Behave can decide not to do a NAT66.
 
But what they cannot do is to decide that NAT66 should be prohibited. 
 
The lack of a consensus that NAT66 is needed does not automatically mean that 
it does not happen. On the contrary, behave was founded after years of 
ideological opposition to NAT led to botched implementations. Then we had a 
small clique decide that they were going to unilaterally pohibit NAT46 because 
they could
 
And then a lot of folk got rather angry and do not want the issue swept under 
the carpet again just because some folk are tired of the discussion.
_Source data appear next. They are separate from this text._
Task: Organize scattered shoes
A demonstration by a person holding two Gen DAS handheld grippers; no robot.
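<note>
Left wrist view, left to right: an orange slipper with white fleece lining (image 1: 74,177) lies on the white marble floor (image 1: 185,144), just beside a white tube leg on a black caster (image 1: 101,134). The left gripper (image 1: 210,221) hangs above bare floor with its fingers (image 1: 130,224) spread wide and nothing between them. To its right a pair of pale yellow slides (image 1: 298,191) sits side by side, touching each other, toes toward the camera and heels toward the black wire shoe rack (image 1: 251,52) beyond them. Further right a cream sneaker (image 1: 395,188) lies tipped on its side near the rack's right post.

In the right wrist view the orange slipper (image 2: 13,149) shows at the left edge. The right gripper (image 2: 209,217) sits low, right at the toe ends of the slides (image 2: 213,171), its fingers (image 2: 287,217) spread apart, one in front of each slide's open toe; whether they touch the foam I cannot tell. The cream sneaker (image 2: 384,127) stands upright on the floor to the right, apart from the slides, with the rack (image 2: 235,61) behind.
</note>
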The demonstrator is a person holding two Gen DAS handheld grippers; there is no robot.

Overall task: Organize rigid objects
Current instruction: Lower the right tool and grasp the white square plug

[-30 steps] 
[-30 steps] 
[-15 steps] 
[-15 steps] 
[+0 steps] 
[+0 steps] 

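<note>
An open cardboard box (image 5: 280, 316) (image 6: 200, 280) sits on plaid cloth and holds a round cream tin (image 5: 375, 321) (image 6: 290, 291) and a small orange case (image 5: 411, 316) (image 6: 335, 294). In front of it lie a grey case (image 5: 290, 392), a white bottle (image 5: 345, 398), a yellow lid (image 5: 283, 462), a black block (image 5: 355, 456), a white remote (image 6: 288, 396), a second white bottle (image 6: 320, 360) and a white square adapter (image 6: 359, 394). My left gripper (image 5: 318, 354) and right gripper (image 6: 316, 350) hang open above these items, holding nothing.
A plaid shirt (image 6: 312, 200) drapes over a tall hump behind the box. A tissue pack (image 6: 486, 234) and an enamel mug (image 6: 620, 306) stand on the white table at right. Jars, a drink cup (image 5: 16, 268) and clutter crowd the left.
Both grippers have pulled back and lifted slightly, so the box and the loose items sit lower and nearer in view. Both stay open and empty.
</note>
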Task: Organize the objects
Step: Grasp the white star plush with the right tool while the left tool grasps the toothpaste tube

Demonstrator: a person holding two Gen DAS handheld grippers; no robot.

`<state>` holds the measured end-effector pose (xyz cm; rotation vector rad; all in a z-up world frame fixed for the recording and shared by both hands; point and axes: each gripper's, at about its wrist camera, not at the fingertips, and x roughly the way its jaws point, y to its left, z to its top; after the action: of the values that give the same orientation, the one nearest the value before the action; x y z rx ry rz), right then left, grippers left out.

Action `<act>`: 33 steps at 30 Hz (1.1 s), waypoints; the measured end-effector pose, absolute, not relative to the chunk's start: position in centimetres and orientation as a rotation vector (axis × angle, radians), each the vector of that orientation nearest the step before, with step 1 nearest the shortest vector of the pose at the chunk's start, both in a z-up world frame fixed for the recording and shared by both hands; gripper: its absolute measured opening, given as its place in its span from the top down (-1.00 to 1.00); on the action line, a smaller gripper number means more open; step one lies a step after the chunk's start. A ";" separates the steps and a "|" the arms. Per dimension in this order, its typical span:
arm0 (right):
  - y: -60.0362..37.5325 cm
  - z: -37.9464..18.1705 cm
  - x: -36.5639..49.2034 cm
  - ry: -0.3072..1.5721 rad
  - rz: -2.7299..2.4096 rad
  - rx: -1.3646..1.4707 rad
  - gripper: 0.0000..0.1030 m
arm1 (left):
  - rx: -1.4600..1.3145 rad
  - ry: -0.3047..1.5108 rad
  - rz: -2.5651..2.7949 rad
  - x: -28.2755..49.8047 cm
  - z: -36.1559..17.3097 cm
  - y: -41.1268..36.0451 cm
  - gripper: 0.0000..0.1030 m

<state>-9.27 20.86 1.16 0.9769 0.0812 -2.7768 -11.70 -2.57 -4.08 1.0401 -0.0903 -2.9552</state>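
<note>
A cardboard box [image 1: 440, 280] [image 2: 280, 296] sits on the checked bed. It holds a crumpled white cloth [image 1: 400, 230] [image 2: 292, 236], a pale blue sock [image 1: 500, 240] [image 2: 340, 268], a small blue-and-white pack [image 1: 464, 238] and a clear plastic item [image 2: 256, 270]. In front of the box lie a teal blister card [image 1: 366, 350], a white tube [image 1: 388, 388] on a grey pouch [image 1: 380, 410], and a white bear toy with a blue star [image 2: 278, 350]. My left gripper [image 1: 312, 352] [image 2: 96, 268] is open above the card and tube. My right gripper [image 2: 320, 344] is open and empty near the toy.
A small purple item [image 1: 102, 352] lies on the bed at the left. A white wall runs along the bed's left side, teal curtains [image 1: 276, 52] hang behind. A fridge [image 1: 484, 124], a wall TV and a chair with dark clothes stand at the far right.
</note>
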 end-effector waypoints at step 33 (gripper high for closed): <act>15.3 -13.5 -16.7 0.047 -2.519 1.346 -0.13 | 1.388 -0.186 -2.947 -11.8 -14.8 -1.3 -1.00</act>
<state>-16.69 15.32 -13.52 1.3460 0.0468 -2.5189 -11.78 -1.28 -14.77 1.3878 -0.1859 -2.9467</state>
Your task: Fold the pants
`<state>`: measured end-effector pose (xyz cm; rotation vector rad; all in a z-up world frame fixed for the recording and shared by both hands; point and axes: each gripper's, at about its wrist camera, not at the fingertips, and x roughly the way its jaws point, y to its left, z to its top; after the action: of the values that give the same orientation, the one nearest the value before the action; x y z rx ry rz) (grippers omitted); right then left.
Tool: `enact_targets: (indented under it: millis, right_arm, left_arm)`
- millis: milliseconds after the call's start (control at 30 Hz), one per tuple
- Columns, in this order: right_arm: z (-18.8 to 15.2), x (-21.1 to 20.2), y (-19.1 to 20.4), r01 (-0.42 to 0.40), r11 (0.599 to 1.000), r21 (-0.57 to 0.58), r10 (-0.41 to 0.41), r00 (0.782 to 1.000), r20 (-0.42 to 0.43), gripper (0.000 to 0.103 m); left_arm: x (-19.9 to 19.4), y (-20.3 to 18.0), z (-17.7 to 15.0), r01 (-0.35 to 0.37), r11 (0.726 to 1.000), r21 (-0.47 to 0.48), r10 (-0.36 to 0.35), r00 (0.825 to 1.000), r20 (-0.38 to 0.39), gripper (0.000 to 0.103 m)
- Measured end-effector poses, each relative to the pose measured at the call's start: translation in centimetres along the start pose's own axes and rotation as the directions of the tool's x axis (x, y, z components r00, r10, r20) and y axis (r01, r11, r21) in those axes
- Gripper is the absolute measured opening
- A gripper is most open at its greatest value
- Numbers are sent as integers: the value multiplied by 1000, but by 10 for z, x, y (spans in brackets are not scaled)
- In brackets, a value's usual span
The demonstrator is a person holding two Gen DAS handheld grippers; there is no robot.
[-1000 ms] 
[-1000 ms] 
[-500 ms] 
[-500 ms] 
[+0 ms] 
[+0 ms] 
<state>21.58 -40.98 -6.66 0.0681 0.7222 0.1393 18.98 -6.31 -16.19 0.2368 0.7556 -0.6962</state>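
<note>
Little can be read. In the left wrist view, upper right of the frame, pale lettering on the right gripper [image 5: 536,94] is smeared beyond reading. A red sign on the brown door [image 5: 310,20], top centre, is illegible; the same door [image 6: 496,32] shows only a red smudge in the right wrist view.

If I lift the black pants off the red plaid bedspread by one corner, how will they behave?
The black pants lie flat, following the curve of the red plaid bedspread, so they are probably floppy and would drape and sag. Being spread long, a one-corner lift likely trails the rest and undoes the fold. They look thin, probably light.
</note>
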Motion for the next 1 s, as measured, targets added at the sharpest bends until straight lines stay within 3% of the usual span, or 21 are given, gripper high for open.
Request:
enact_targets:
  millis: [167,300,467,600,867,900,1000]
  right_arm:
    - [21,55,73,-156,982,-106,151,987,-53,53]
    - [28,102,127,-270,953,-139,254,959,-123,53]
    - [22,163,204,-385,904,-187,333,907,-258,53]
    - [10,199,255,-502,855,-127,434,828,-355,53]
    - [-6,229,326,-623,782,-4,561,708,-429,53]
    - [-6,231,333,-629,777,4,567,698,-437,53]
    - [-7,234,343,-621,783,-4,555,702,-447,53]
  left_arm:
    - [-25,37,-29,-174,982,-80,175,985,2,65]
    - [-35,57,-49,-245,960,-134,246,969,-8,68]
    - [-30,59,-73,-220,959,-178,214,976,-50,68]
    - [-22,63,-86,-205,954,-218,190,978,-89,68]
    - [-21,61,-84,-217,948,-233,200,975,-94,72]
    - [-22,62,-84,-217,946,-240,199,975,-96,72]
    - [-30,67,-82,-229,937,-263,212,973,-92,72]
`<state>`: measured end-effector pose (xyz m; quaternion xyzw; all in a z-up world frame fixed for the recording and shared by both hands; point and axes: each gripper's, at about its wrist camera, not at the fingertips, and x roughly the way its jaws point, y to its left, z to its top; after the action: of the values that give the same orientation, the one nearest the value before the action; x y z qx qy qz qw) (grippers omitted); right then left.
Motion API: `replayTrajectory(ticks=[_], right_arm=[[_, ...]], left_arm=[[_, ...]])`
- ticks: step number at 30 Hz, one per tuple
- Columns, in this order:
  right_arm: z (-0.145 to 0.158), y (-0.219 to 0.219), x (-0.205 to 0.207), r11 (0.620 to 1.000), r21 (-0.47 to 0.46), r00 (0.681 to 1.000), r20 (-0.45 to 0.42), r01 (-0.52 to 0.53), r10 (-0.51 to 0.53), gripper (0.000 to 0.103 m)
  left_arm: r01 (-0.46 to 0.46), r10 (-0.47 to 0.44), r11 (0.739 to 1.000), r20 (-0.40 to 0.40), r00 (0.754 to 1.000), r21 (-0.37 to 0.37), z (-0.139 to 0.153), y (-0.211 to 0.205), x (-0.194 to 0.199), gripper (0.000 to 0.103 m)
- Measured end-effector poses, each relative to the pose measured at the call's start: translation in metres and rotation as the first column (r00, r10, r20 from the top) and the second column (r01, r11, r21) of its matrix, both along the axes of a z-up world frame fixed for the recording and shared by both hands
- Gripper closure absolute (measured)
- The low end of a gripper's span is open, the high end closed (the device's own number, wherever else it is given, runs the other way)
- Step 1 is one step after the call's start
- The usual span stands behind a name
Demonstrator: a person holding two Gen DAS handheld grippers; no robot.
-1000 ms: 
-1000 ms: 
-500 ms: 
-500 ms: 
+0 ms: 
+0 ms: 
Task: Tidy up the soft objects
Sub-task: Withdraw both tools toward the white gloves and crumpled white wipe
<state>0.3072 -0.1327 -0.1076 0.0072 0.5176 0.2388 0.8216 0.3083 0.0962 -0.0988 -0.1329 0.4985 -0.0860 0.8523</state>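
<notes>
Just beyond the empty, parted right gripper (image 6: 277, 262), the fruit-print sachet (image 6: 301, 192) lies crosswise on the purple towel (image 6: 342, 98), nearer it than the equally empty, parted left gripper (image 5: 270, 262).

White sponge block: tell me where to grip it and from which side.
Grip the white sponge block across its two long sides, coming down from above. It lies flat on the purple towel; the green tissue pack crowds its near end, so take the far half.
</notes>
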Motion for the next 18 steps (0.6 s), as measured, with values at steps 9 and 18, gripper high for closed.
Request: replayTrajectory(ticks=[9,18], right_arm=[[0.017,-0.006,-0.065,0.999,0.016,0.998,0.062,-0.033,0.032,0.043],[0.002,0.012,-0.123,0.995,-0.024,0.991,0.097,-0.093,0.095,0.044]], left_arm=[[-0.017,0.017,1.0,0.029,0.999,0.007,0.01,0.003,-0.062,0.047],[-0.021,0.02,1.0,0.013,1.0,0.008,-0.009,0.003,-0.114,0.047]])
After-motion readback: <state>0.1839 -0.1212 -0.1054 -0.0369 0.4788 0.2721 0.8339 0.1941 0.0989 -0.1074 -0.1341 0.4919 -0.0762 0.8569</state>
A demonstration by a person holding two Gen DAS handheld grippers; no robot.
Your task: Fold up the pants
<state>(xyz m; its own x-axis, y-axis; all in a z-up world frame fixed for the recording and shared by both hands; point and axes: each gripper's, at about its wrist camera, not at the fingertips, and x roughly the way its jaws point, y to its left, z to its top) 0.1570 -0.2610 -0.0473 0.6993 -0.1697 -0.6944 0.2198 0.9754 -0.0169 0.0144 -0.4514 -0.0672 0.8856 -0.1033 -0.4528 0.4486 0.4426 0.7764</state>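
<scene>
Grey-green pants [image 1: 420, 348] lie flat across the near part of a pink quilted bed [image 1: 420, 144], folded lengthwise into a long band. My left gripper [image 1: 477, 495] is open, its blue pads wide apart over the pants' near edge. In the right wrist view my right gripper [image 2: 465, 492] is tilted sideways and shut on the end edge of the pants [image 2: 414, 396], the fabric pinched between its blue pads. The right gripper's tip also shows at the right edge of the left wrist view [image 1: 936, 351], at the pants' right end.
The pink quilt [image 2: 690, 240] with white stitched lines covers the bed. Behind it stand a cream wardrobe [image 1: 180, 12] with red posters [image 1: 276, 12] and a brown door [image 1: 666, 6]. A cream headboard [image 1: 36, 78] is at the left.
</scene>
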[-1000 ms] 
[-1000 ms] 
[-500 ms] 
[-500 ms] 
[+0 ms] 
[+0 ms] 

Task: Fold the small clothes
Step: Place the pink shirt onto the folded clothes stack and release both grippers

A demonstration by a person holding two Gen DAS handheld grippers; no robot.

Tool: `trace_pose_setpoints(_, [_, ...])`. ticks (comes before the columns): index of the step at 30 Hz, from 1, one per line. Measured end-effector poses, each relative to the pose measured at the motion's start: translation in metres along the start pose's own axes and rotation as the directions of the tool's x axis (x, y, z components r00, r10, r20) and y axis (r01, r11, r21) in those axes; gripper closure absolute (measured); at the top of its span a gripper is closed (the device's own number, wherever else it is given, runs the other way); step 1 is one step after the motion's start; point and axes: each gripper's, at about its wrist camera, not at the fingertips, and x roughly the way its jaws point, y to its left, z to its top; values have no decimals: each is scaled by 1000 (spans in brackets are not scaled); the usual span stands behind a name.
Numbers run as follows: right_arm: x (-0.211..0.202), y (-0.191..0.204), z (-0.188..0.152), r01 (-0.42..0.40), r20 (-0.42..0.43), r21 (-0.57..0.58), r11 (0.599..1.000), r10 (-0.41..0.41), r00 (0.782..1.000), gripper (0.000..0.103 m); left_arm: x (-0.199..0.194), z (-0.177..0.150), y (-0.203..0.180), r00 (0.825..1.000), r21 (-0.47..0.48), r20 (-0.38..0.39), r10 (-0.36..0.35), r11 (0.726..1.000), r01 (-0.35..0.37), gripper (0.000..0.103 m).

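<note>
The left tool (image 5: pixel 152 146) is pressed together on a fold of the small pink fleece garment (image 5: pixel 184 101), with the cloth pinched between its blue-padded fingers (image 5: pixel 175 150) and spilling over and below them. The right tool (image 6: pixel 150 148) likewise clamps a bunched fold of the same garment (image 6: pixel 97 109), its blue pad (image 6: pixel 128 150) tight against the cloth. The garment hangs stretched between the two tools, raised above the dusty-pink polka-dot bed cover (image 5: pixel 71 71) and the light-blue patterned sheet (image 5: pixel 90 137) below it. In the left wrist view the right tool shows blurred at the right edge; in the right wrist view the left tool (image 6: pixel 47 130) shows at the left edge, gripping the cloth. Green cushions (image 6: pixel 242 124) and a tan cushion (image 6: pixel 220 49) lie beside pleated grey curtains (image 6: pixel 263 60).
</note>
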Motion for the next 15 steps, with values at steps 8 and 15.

________________________________

From: ietf-bounces(_at_)ietf(_dot_)org on behalf of Magnus Westerlund
Sent: Wed 11/26/2008 10:20 AM
To: peter(_at_)peter-dambier(_dot_)de
Cc: 'IETF Discussion'
Subject: Re: [BEHAVE] Lack of need for 66nat : Long term impact to 
applicationdevelopers



Please,

any input into this debate shall go to the behave list. People
interested in this topic please subscribe to Behave.

Regards

Magnus

Peter Dambier skrev:
Keith Moore wrote:

absolutely it's too onerous.  why in the world should an application's
deployability depend on the existence of a server that lives in global
address space -- or for that matter, on a bank of servers that exist to
do nothing but forward traffic?  isn't that what the network is supposed
to do?

That is what bothers me too. sip is mostly peer to peer, so for most
of your communication (in megabytes) no server in a rack needed.

Email, with fixed IPv6 addresses will become peer to peer again too.

html? html is not much traffic. Many people do html hehind their NAT44
boxes today.

There is still a lot to be done for zeroconf, so DNS still is ok
with a server in a rack.

Oh, I forgot. For DNS you are still dependent on IPv4.

All the enthusiasts with their linux and freebsd boxes using ISATAP
to communicate don't see a need for NAT66. It is the big guys with
big windows servers who really need NAT66 to hide their fragile
machines from the bad wild internet.

I am one of those poor guys who has never been told what good NAT66
can do for him. I am still troubled by NAT44 preventing me from
connecting with my ISATAP interface.

I am running more than one computer. That is why I am imprisoned
behind my NAT44 and I am afraid NAT66 will be yet another prison.

I have seen with tunneling (slow as molasses) I get only a single /128.
So I guess a bilingual router will sit on both his single IPv4 and
another single IPv6 and keep all the traffic for himself letting
me do the guesswork how to drill the holes I need to connect to
the internet.

I see with IPv6 I do have to compete with my fridge and the
central heating drilling holes to talk to the butcher, the baker
and the oil-tanker. None of them is living in a rack in a colocation.
They all have to drill holes into their NAT66 to talk to my home.

There is a hole industry living from selling me super excluse
and expensive drilling machinery, I would not need if there was
not a NAT66 in the first place.

I know NAT44 is like my front door and keeps the bad internet out.
But it is not NAT44, it is the firewall who keeps them out.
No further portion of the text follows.